Há quem me chame Purple Dog. Cão Roxo. Depois, há quem queira fazer-me passar por Cão Pastor.
Zombie Night Terror é um desses jogos, a fazer lembrar uns Lemmings com QI abaixo da temperatura ambiente, seguindo placidamente na direcção para a qual são apontados.
Disse placidamente? Pois, esqueçam. Estes são Zombies sedentos de sangue, morte e destruição. Mas continuam a ter um QI abaixo do número que calçam. E continuam a precisar de um Cão Pastor para lhes indicar o melhor caminho. E nem sequer basta apontar-lhes a direcção.
O jogo coloca-nos do lado mais divertido da barricada: o lado dos zombies! O objectivo é transmitir a infecção ao maior número de apetitosos humanos possível, eviscerando-os e, dessa forma, inscrevendo-os para sócios do nosso clube elitista em que a trade mark passa por um arrastar da perna e caminhar com os braços estendidos. E, claro, um apetite por cérebros.
Com um grafismo pixelizado que me deu pequenos arrepios de prazer nostálgico, uma palete muito noir onde se destacam apenas os diversos upgrades que podemos apanhar para nos auxiliar na nossa missão e os volumosos jorros de sangue das nossas vítimas, o jogo traça um mundo sombrio onde o humor aparece também a pintalgar as coisas com umas gargalhadas negras, muito negras.

De um lado, seres desprovidos de inteligência, agitando-se freneticamente ao som de música, do outro, os zombies.
À primeira vista podia ser só isso. Um jogo de zombies, estilo Puzzle Lemmings Walking Dead, mas a NoClip e a Gambitious souberam fazer as coisas, brincando consigo mesmas e adicionando ao jogo camadas sobre camadas de novas habilidades, inimigos e complexidade, o que o tornam uma deliciosa experiência de estratégia assassina e sangrenta. Ele é zombies sinaleiros, é uns que explodem, outros correm… E os inimigos também vão desde a pacata Dona Custódia que apenas agita os braços em desespero enquanto os nossos colaboradores a desfazem com vigorosas dentadas a perigosos snipers que, usando de uma arma poderosa e um alcance injusto, desbastam as nossas fileiras sem pensar duas vezes. É, portanto, um jogo muito, muito bem composto que sabe explorar bem os seus pontos fortes e que se revela surpreendentemente desafiante, forçando-nos a adaptar-nos àquilo que a situação exige e colocando-nos níveis e desafios diferentes a cada passo, saltando de uma horda de zombies sem controlo que devasta uma área enquanto cruzamos os braços a beber um Mojito para níveis onde, com apenas um número reduzido de colaboradores, temos que nos desunhar entre cliques e comandos e estratégias ultra-stealthy para atingir o objectivo, alturas em que me senti transportado de volta aos tempos em que jogava Commandos: Behind Enemy Lines.

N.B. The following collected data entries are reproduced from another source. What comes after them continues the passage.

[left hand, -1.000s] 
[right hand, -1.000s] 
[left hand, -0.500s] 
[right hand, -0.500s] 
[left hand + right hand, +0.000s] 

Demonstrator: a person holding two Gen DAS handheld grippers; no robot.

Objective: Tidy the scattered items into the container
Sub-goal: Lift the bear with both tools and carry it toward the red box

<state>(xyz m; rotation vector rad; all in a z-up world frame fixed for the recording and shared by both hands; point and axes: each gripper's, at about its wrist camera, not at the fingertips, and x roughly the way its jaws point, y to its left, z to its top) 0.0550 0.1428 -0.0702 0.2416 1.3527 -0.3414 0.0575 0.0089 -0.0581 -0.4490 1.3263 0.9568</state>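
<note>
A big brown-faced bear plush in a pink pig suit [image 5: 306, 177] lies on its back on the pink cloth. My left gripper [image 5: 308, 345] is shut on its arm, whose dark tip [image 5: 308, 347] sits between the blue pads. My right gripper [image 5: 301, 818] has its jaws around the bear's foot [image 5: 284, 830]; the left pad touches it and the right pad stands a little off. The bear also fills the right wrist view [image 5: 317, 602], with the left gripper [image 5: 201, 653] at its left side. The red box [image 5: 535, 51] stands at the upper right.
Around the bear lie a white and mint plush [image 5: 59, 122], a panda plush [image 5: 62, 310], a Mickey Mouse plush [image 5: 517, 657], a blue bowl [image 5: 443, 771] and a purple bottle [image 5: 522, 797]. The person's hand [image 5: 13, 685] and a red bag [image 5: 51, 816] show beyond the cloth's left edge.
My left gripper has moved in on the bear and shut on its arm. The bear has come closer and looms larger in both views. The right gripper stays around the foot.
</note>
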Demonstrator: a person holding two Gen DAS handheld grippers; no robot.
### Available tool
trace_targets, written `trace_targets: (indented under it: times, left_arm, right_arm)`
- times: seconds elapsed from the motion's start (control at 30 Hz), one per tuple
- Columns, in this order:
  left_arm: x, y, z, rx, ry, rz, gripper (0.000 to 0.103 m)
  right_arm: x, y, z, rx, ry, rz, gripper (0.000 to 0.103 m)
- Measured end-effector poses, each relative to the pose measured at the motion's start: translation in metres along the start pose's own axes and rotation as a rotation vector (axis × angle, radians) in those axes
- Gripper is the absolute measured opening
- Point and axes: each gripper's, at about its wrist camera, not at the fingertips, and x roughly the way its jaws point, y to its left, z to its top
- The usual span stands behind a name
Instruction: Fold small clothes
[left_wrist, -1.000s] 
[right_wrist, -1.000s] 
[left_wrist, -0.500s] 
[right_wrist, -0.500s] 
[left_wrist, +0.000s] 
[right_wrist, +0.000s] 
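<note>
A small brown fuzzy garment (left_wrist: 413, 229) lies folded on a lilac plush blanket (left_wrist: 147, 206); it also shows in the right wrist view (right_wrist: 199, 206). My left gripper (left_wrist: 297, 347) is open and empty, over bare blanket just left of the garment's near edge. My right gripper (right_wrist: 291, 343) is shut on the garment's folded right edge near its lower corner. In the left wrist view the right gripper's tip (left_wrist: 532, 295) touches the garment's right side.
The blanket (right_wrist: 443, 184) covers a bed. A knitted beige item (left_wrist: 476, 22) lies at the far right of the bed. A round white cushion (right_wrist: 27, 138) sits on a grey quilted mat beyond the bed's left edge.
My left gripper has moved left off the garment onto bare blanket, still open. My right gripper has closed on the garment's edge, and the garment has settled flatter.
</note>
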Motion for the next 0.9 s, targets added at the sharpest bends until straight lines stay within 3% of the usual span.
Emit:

Maldito humano e a sua arma de elevada precisão e alcance!
Dei por mim por vezes frustrado a procurar um atalho para pausar o jogo ou a estar disposto a pagar um ordenado mínimo para ter um Quick-Save, mas são apenas pormenores num jogo que vive precisamente do desafio, da planificação e da meticulosa execução para nos levar ao domínio do mundo, de cadáver em cadáver. Interessante é também a abordagem quase programática ao desafio, que coloca este jogo como um dos candidatos viáveis para experiências no âmbito da gamificação da educação. Como os zombies com uma total ausência de vontade própria, os seus passos tornam-se previsíveis, tal como um computador. Fazem estritamente aquilo que lhes mandamos fazer e é possível programar um trajecto a seguir antes de clicar no Play para dar início ao nível. Enquanto Professor, vejo-me a utilizar este jogo em aulas em que coloque jovens pela primeira vez em contacto com o básico da programação. Permite-lhes ver que um computador não é uma máquina inteligente. É burra. Burrinha. Lerda. Não decide, não avalia, não reavalia nem se adapta. Faz apenas aquilo que lhe mandarmos fazer. E se mandarmos fazer mal, continuará a fazê-lo mal até que mudemos algo. O computador onde escrevo estas linhas é uma espécie de zombie. E os zombies podem ser uns troncos, mas cabe-nos a nós ser os inteligente estrategas que lhes permitam atingir a glória carmim-sangue num mundo a preto e branco. Ou cabe-nos a nós ser a galinha que vos escreve estas linhas, depois de passar um bom bocado frente a este excelente título, capaz de proporcionar umas boas e desafiantes horas a mascar carne!